Exercise directions - Give back the whole listing verbatim, printing none of its pictures.

Supplied material -
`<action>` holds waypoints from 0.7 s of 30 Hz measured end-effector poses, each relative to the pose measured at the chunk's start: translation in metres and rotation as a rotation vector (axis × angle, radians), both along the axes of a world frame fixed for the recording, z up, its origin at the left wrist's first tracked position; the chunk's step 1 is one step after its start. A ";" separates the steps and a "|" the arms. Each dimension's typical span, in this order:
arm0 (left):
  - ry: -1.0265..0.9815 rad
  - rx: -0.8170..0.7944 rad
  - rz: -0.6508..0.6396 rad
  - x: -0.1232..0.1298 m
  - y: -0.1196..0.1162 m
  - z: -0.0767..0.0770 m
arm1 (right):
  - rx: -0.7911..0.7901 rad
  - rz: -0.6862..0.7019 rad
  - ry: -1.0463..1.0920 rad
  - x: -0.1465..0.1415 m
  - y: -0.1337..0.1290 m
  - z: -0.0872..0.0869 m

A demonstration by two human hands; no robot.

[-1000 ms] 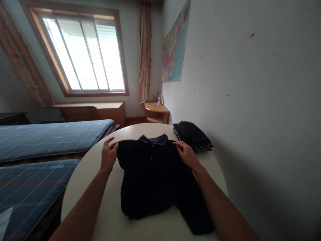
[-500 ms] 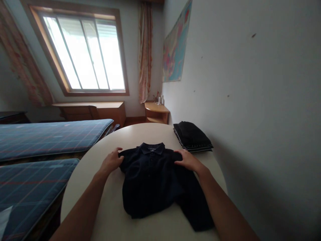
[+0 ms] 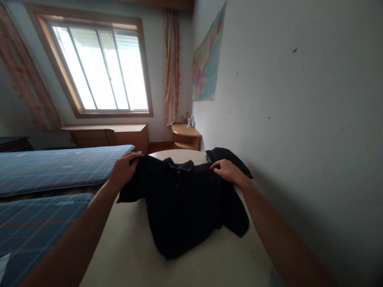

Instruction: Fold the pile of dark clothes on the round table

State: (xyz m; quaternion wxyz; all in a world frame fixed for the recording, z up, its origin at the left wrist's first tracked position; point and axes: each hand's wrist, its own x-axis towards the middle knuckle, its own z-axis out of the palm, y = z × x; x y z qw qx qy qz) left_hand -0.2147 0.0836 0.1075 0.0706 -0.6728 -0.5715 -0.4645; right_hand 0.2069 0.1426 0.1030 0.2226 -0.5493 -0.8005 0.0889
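A dark navy polo shirt hangs spread between my hands over the white round table, its collar at the far side and its buttons facing up. My left hand pinches it at the left shoulder, with the left sleeve drooping below. At the right shoulder my right hand is closed on the cloth, and the right sleeve falls beside that forearm. The shirt's top edge looks lifted; I cannot tell how much of the lower part touches the table.
Behind my right hand lies a stack of dark folded clothes, partly covered. A white wall runs close along the right. Two beds with blue plaid mattresses stand at the left. A desk and a corner shelf are at the back.
Both hands have raised the shirt's shoulders up and away from me, and the left hand has moved outward. The left sleeve now hangs out to the side, and the right sleeve has drawn upward.
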 end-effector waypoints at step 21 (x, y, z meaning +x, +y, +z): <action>0.336 -0.738 0.200 0.059 0.004 -0.103 | -0.167 -0.100 -0.231 -0.092 -0.054 -0.045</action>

Task result -
`<action>` holds waypoints from 0.7 s of 30 Hz measured end-effector poses, each relative to the pose measured at the chunk's start: translation in metres and rotation as a rotation vector (axis × angle, radians), both along the axes of a world frame fixed for the recording, z up, its origin at the left wrist's first tracked position; the chunk's step 1 is one step after its start. A ";" separates the steps and a "|" the arms. Each dimension's typical span, in this order:
arm0 (left):
  - ry: -1.0265..0.9815 rad
  - rx: -0.8170..0.7944 rad
  - rz: -0.6508..0.6396 rad
  - x: -0.1232..0.1298 m
  - y: -0.1196..0.1162 m
  - z: -0.0767..0.0770 m
arm1 (right):
  - rx: -0.7911..0.7901 rad
  - rz: -0.6862..0.7019 rad
  - ry: -1.0463..1.0920 rad
  - x: -0.1465..0.1415 m
  - y: -0.1337..0.1290 m
  - z: -0.0872..0.0869 m

A demonstration by two human hands; no robot.

[-1000 ms] 
[-500 ms] 
[+0 ms] 

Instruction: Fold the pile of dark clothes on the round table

State: (xyz m; quaternion wxyz; all in a world frame fixed for the recording, z up, its origin at the left wrist's first tracked position; point and axes: each hand's wrist, its own x-axis towards the middle knuckle, its own z-axis out of the palm, y = z × x; x y z qw qx qy qz) left_hand -0.2147 0.0836 0.1075 0.0706 -0.6728 -0.5715 -0.4645; right_hand 0.2069 0.1426 0.1030 0.2226 -0.5493 -0.8005 0.0889
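A dark navy polo shirt hangs spread between my hands over the white round table, its collar at the far side and its buttons facing up. My left hand pinches it at the left shoulder, with the left sleeve drooping below. At the right shoulder my right hand is closed on the cloth, and the right sleeve falls beside that forearm. The shirt's top edge looks lifted; I cannot tell how much of the lower part touches the table.
Behind my right hand lies a stack of dark folded clothes, partly covered. A white wall runs close along the right. Two beds with blue plaid mattresses stand at the left. A desk and a corner shelf are at the back.
Both hands have raised the shirt's shoulders up and away from me, and the left hand has moved outward. The left sleeve now hangs out to the side, and the right sleeve has drawn upward.
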 end-effector waypoints at step 21 (x, y, z meaning +x, +y, +z): <action>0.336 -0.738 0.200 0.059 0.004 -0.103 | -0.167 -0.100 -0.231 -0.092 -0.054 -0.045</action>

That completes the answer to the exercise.